Del Toro's last movie, Chronos, involved a mechanical tick and was genuinely creepy, but he's out of his element here. He becomes overly reliant on stock scare tactics, like using the sudden loud screech of a subway to give us a jolt, or putting characters into ridiculous situations where they're trying to defend themselves with only a switchblade or straight razor. And then there's the goo; I wouldn't be surprised if Del Toro had some sort of investment in the goo market.

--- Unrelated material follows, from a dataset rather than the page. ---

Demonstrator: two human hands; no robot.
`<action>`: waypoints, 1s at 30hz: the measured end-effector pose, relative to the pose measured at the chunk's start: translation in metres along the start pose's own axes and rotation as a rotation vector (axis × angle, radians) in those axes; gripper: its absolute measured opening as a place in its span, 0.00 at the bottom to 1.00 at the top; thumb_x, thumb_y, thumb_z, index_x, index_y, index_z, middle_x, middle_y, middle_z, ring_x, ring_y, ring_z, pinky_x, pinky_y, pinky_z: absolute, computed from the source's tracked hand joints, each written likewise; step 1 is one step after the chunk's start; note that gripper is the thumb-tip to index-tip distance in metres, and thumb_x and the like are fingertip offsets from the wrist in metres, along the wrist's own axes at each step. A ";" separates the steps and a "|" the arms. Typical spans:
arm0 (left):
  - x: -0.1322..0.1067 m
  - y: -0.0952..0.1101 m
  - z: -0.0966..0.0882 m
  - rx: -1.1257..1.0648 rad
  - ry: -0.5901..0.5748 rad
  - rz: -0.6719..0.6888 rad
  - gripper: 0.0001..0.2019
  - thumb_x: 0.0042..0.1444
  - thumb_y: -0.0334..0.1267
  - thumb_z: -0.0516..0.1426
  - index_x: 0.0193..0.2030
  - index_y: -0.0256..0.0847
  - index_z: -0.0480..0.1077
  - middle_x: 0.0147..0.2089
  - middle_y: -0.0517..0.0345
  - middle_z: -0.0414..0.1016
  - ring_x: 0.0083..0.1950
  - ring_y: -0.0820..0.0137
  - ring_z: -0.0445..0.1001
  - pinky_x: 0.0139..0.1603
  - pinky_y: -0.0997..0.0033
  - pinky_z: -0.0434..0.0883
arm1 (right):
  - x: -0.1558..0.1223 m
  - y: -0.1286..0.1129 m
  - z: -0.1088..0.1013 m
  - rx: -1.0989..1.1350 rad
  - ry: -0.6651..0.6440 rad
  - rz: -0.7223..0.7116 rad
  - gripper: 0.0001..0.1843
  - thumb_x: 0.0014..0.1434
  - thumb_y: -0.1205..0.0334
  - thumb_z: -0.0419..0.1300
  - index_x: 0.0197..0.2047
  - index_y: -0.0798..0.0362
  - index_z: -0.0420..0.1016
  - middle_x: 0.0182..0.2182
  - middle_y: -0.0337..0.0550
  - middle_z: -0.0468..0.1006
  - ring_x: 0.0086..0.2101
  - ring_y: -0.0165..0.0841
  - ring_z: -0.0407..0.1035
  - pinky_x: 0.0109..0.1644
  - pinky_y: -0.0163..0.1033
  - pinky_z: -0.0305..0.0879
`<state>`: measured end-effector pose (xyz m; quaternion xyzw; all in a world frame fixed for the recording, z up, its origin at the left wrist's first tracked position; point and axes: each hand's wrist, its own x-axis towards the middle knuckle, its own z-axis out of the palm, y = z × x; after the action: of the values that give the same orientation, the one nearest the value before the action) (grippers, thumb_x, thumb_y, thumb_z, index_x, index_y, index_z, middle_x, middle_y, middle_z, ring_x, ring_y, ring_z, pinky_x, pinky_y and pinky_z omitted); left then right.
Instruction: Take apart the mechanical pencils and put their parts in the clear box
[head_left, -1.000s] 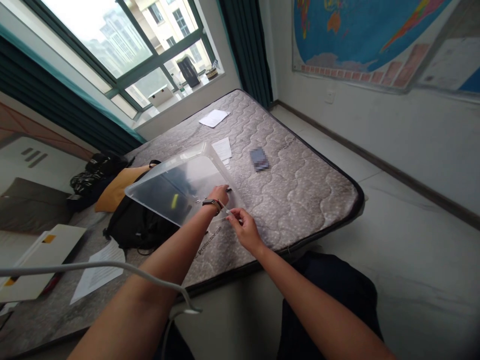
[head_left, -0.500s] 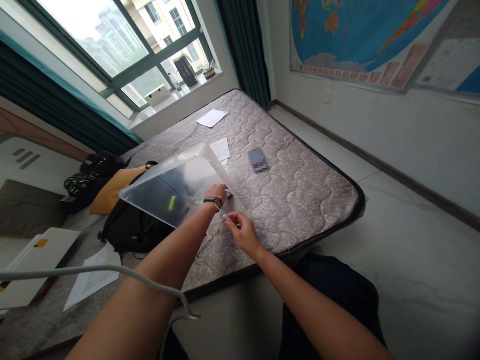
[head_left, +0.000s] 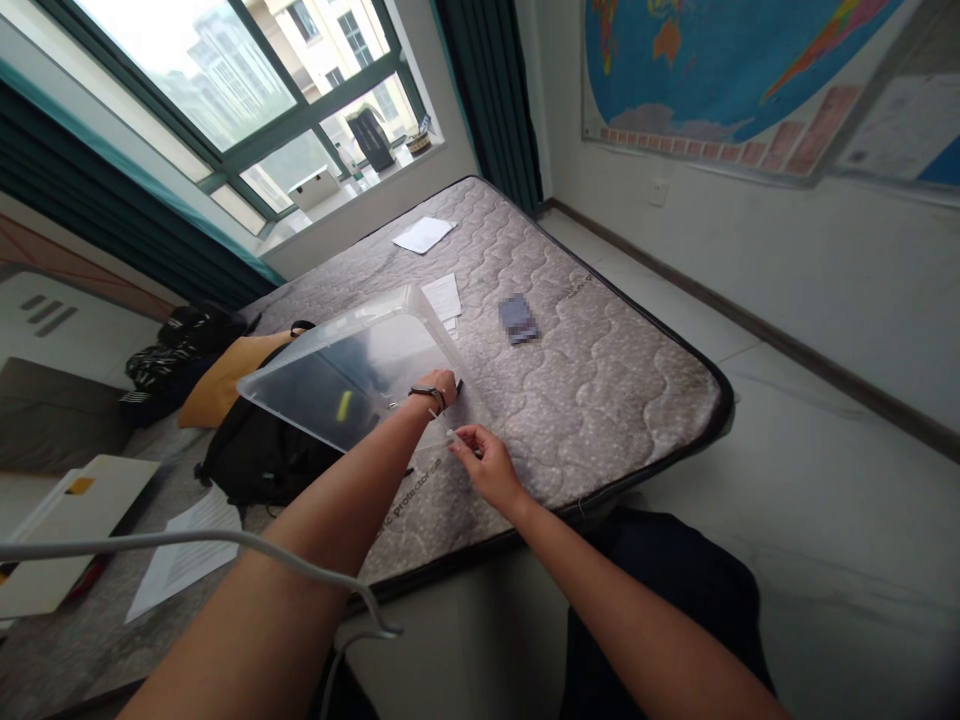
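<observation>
A clear plastic box stands tilted on the quilted grey mattress, leaning over a black backpack. My left hand, with a watch on the wrist, is curled over the box's near right corner. Just below it, my right hand pinches a small pale thing at the box's lower edge; I cannot make out what it is.
White paper sheets and a small dark blurred item lie beyond the box. A yellow cushion and dark clothes sit at the left. A white cable crosses the foreground. Tiled floor lies to the right, below a wall map.
The view has shifted slightly. My right hand has edged a little down and left along the box's lower edge; my left hand stays on the corner.
</observation>
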<state>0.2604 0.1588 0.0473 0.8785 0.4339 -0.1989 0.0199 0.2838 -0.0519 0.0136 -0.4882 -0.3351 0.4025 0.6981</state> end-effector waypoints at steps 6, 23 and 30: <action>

Covered in slime, Mira Sorvino starts taking on the stringy-haired appearance of a dirty hippie--now we know why Sigourney Weaver shaved her head for Alien3. You can hardly take Sorvino seriously when, like Weaver at the end of Aliens, she becomes powerfully maternal and has a showdown with the Big Daddy roach, who's about to attack a child. ("No you will NOT hurt him! Turn around!") I much prefer Sorvino the dingy prostitute or Sorvino the dippy high-school grad to Sorvino the action hero. Call me a wimp, but something about that combination of words gives me the willies even more than the sound of a cockroach in the cupboard.